Activity —
Return, from the data that follows, each line that holds the word "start".
----
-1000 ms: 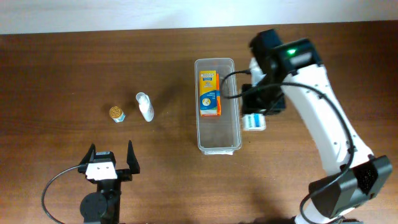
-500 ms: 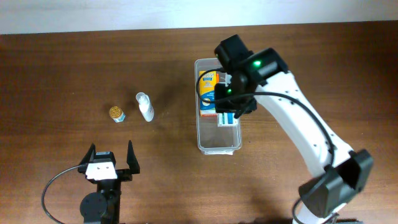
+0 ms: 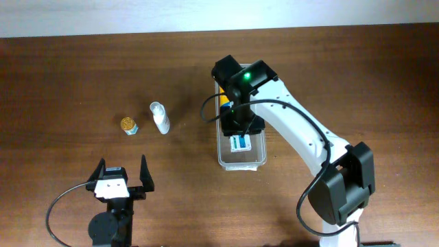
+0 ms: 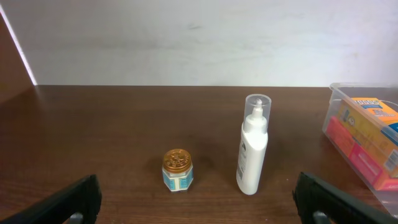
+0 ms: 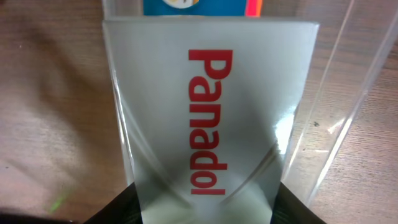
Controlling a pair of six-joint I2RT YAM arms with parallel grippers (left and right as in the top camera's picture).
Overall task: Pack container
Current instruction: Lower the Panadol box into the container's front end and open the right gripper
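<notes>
My right gripper (image 3: 239,132) is clamped on a white Panadol box (image 5: 205,106) over the bare half of the clear container (image 3: 241,160) at mid-table, beside its orange box (image 4: 372,134). My left gripper (image 3: 123,168) hangs spread wide, empty.

Two tools are counted: the left tool (image 3: 123,173) and the right tool (image 3: 239,132). Two small boxes are counted. One white box (image 5: 208,124) with red letters is gripped in the right tool. One orange box (image 4: 372,115) is seen just past that tool, inside one clear container (image 3: 241,160), which is found under the right tool. One white bottle (image 4: 253,146) is seen ahead of the left tool. One small jar (image 4: 177,170) with a gold lid is seen beside it. One brown desk (image 3: 68,82) is counted under everything.
</notes>
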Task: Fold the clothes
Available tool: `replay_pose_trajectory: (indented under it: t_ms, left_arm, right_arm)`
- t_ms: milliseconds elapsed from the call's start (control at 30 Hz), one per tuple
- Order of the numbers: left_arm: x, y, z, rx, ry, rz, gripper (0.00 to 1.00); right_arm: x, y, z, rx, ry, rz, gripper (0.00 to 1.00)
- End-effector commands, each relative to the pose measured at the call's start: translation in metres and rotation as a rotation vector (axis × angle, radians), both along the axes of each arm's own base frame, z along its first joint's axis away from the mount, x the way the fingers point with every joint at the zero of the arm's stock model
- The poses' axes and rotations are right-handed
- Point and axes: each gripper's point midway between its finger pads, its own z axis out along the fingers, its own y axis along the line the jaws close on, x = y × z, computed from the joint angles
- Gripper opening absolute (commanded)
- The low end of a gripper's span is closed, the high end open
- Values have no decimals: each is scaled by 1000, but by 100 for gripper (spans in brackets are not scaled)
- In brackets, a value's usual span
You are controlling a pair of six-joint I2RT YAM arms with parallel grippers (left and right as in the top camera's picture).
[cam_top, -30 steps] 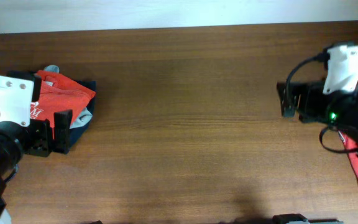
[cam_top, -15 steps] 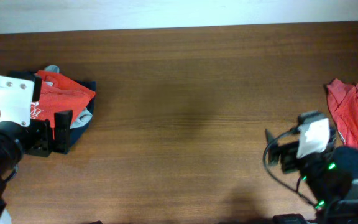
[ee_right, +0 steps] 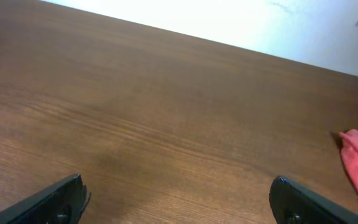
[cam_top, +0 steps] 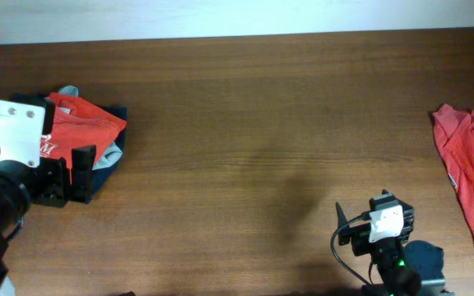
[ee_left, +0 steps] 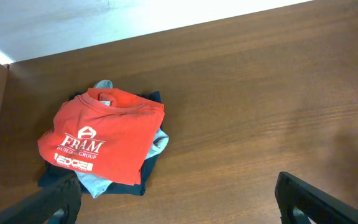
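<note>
Clothes [ee_left: 104, 140] sit stacked on the bench [cam_top: 245, 123]; a red shirt [cam_top: 471, 164] lies loose well apart. Left pincer [ee_left: 180, 202] and right pincer [ee_right: 176, 199] gape wide, empty.

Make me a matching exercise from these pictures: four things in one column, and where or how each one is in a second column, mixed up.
Column one:
1. folded orange-red T-shirt
2. pale grey-blue garment
3. loose red garment
4. right gripper

Column two:
a. open, holding nothing
b. lying unfolded at the far right edge
c. uppermost at the left, white lettering showing
d. peeking out from under the folded T-shirt

Pairs: 1-c, 2-d, 3-b, 4-a
</note>
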Motion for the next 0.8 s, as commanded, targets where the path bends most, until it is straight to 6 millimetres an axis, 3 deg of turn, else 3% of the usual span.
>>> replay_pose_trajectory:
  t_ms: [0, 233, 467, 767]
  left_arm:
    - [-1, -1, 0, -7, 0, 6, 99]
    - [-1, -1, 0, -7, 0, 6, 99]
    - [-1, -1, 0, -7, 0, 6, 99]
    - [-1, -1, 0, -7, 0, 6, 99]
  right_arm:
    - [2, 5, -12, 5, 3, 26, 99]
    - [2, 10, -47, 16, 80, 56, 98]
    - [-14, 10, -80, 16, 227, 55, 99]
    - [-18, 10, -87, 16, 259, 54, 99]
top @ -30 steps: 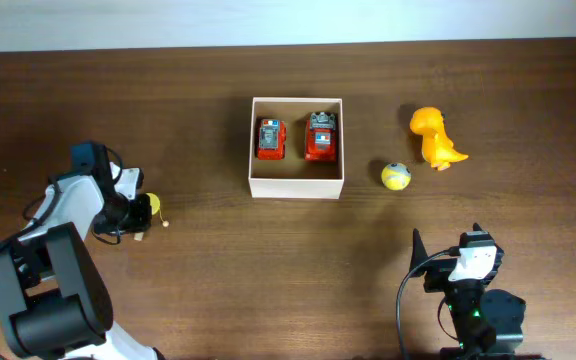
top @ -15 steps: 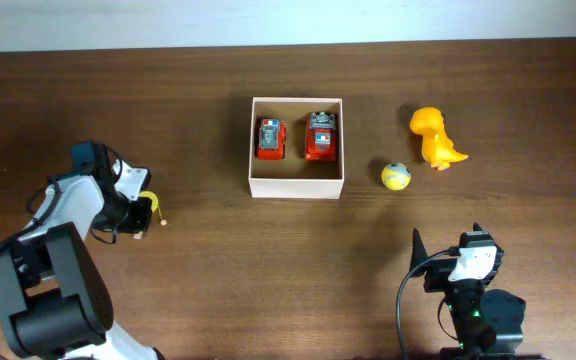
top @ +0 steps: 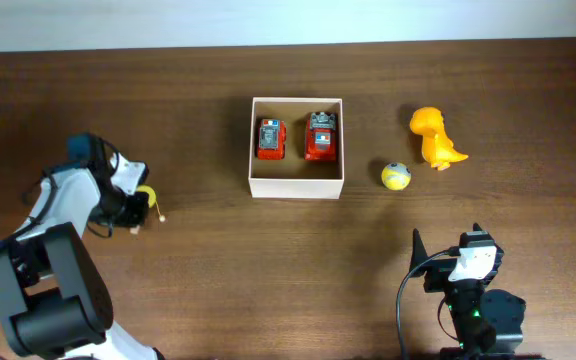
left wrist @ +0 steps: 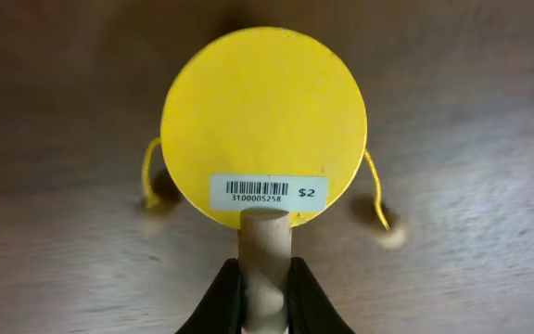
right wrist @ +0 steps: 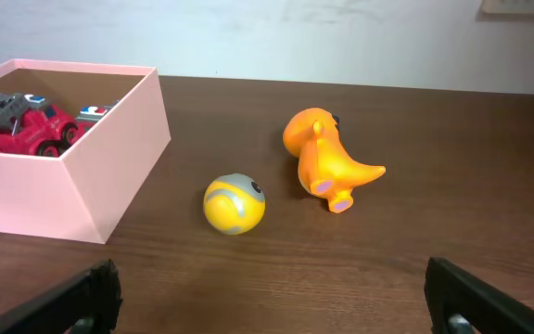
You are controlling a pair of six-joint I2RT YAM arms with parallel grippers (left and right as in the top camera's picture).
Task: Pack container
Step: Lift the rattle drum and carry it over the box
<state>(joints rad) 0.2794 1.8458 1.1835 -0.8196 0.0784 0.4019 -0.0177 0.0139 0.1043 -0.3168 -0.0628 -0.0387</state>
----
Solution for this problem —
- t_ms: milliseconds elapsed from the call's start (control at 30 Hz), one per tuple
- End-effector commands, each relative to the pose measured at the call's start: translation in metres and rotation as a rotation vector (axis × angle, radians), both along the axes of each arm's own base frame, z along its first joint's axis away from the mount, x the way the fingers point with every joint at the zero of the arm's stock model

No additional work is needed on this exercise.